Two exploratory, post-hoc, subgroup analyses were conducted, on:
<$50K annual income versus ≥$50K annual income (the sample’s median income); and
≥6 morbidities versus fewer (again, using MMRM).
In addition, the relationship between the fidelity of the intervention (involving a subset of 40 patients from the intervention group) and outcomes was analysed using analysis of covariance, controlling for baseline.
Qualitative study
Design
A thematic analysis47 was used to explore the patients’ experiences of context, process, and under what circumstances the intervention worked or failed to work. It was undertaken at the same time as the trial measures were being collected.

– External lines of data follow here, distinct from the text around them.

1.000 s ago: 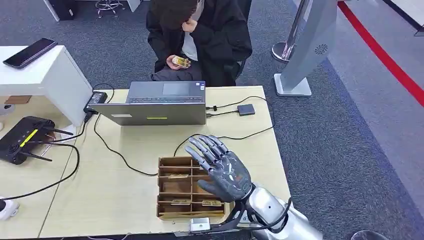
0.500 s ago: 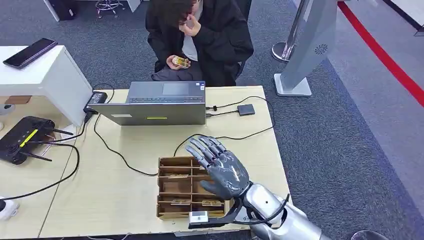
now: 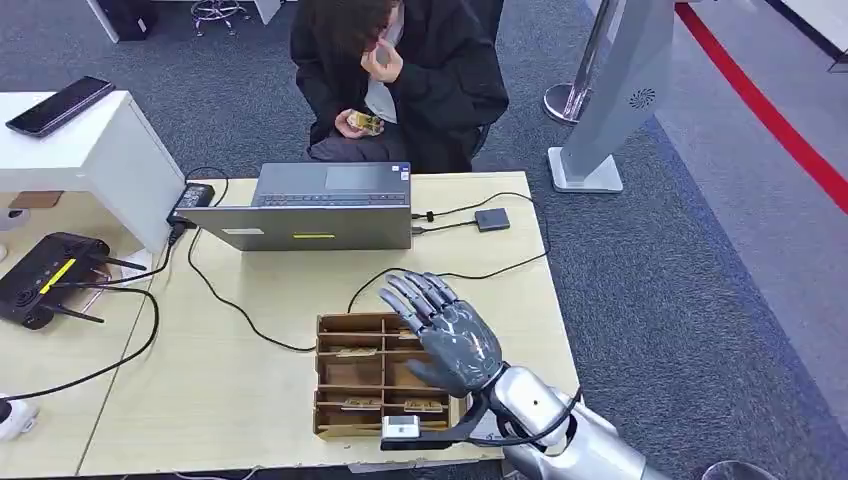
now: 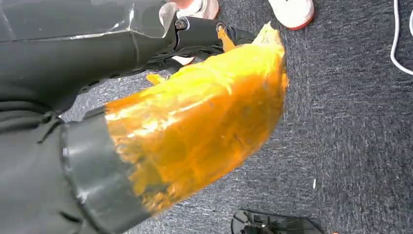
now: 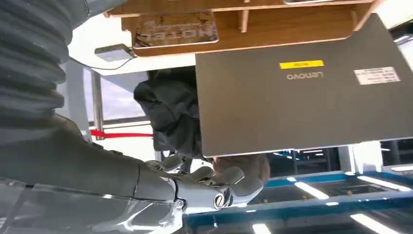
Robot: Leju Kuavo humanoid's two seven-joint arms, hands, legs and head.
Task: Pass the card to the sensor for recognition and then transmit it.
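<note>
A brown wooden card box (image 3: 334, 380) with several compartments stands near the table's front edge. Cards lie in it, one (image 3: 349, 352) in the middle row and two (image 3: 424, 405) in the front row. My right hand (image 3: 445, 335) hovers over the box's right side, fingers spread, holding nothing. In the right wrist view a card printed HOTEL (image 5: 175, 29) lies in the box (image 5: 292, 24), and the hand (image 5: 204, 187) is apart from it. A small black square sensor (image 3: 492, 219) lies on the table to the laptop's right. In the left wrist view my left hand's fingers (image 4: 195, 34) are partly seen over the floor.
A grey laptop (image 3: 315, 225) stands behind the box, its cables running across the table (image 3: 230, 400). A person in black (image 3: 420, 70) sits behind the laptop holding a small object. A black router (image 3: 45, 275) and a white shelf with a phone (image 3: 60, 105) are at the left.
My right hand has drifted slightly to the right over the box, still with its fingers spread. The person has shifted a hand at the face.
</note>
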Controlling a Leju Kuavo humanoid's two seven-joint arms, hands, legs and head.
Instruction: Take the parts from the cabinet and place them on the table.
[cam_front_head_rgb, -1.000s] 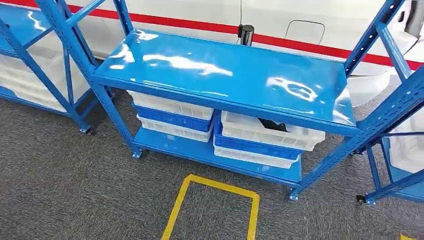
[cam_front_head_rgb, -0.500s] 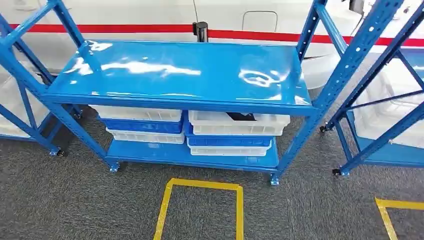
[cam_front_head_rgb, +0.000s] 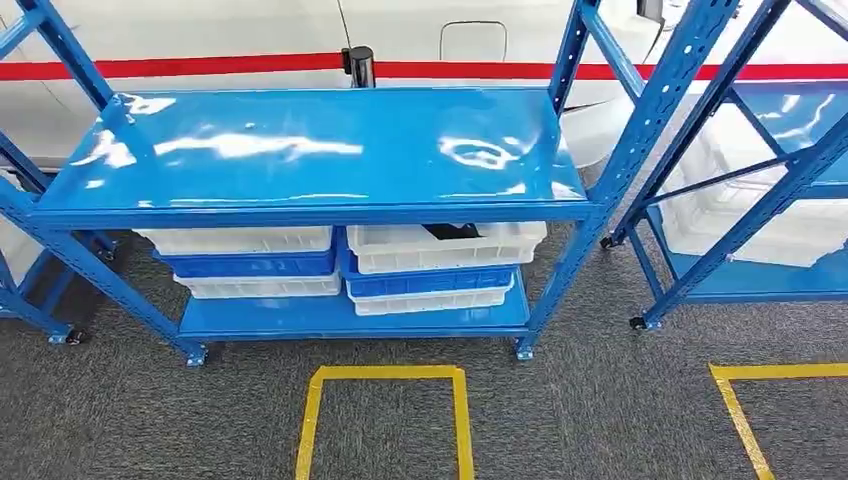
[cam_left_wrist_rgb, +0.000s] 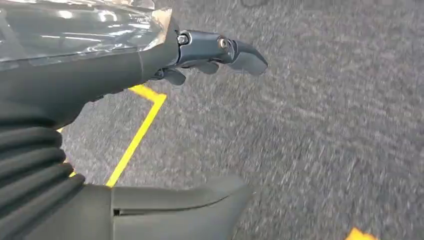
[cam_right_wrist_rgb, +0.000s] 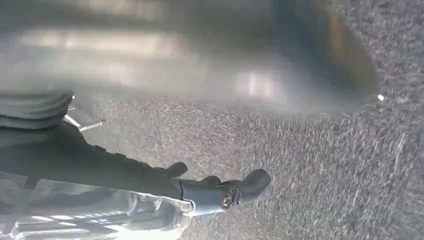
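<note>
The blue cabinet (cam_front_head_rgb: 320, 150) stands ahead in the head view, its glossy top shelf bare. On its low shelf sit two stacks of white and blue bins (cam_front_head_rgb: 245, 262). A dark part (cam_front_head_rgb: 452, 231) lies in the top white bin (cam_front_head_rgb: 440, 248) of the right stack, mostly hidden under the shelf. My left hand (cam_left_wrist_rgb: 200, 47) hangs over the grey carpet with fingers and thumb apart, holding nothing. My right hand (cam_right_wrist_rgb: 215, 192) also hangs above the carpet, fingers stretched out and empty.
A second blue rack (cam_front_head_rgb: 700, 130) with white bins (cam_front_head_rgb: 740, 215) stands to the right, another rack's frame (cam_front_head_rgb: 20, 250) to the left. Yellow tape outlines (cam_front_head_rgb: 385, 375) mark the carpet before the cabinet. Behind it are a white wall with a red stripe (cam_front_head_rgb: 200, 67) and a black post (cam_front_head_rgb: 358, 65).
The whole picture has shifted: the camera has moved, so the cabinet now faces me squarely and sits further left, and the right rack and a second yellow outline have come into view.
</note>
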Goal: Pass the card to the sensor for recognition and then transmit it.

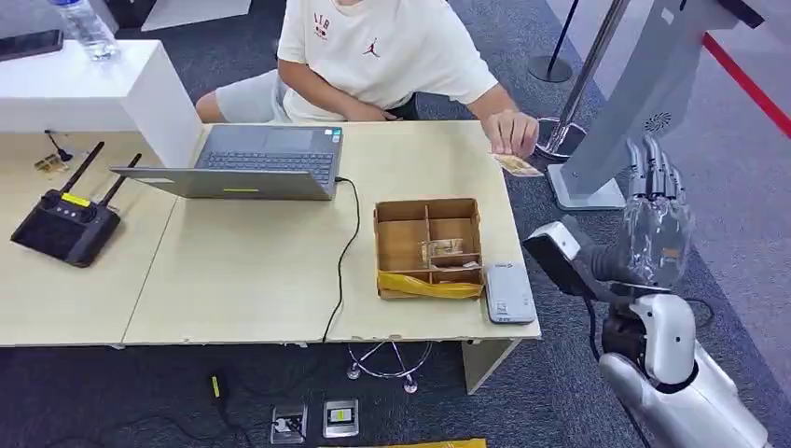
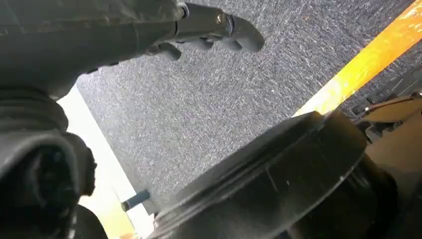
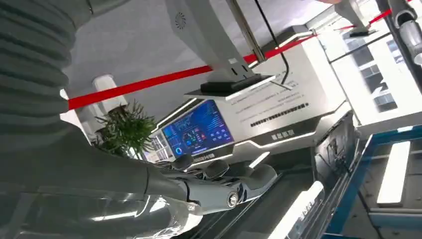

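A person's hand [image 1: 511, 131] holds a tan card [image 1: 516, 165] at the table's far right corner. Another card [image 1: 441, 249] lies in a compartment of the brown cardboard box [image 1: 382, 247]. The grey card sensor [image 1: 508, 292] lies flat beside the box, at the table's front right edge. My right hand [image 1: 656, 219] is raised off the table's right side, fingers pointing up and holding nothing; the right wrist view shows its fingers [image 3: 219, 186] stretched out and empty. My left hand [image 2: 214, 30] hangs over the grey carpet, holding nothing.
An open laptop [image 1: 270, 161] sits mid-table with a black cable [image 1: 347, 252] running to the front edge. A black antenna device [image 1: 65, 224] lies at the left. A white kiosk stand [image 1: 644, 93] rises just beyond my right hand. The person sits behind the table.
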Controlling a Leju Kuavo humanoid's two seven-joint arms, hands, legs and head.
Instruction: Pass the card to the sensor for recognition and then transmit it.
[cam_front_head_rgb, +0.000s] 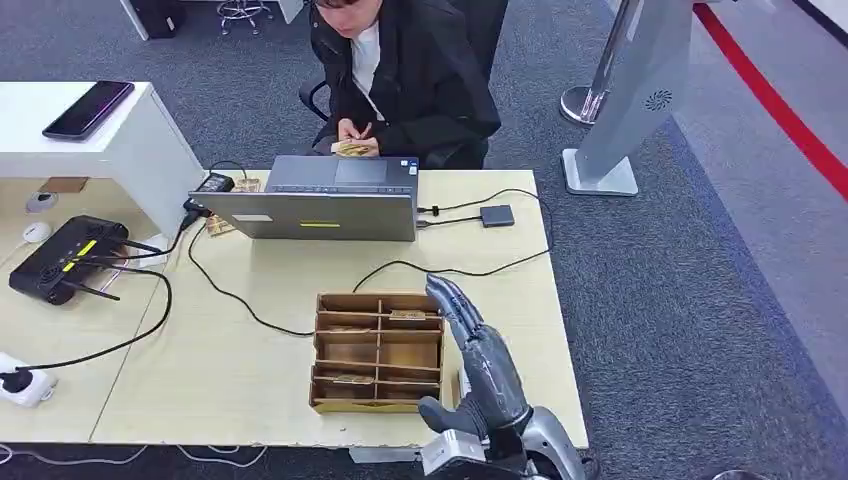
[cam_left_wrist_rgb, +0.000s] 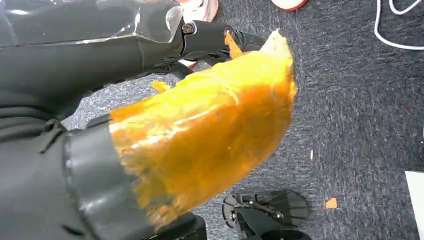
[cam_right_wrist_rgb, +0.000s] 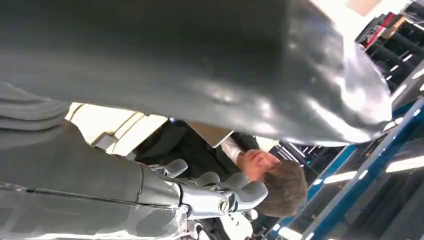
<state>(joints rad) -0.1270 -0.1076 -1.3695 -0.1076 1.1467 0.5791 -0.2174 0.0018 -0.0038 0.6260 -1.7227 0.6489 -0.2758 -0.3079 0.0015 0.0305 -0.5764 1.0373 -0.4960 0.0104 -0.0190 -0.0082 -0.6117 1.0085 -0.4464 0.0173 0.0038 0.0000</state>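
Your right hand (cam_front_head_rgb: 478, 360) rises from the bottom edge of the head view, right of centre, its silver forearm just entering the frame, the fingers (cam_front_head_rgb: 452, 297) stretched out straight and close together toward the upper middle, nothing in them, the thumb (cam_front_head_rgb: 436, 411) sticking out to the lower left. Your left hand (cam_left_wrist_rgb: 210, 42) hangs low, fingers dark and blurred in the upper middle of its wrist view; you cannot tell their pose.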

Participant recruitment and final sample
Participants were selected purposively from those in the trial intervention arm. A maximum-variation sample varied by age, sex, and practice.
Data collection
Participants were interviewed 4 months after their TIP case conference at a time and date organised by the study research coordinator. Interviewers had no prior relationship with participants. Before the interview, participants read the letter of information that outlined the reasons for the qualitative study and informed consent for the interview was obtained.
Semi-structured individual interviews (Supplementary Box S3) were conducted with each participant alone in their home or the FP’s office. These lasted 30–60 minutes, and were audio-recorded and transcribed verbatim. Four members of the research team trained in conducting qualitative interviews undertook the collection and analysis of the qualitative data; they were not involved in the collection of the trial data.
Data analysis
The data analysis was both iterative and interpretive. All transcripts were independently reviewed and coded by the four researchers to determine the key emerging concepts. They then met, shared, and created a consensus that informed the development of the coding template. This process continued until no new themes were identified; the data were input into NVivo 10. In the final step, the research team identified overarching themes and exemplar quotations for each theme.
Trustworthiness and credibility were ensured using audio-recordings, verbatim transcripts, independent as well as team analysis, and field notes following each interview. A commitment to reflexivity considered how the researchers’ professional backgrounds (for example, social work, epidemiology, family medicine), particularly during the coding and interpretation of the data, could influence the findings.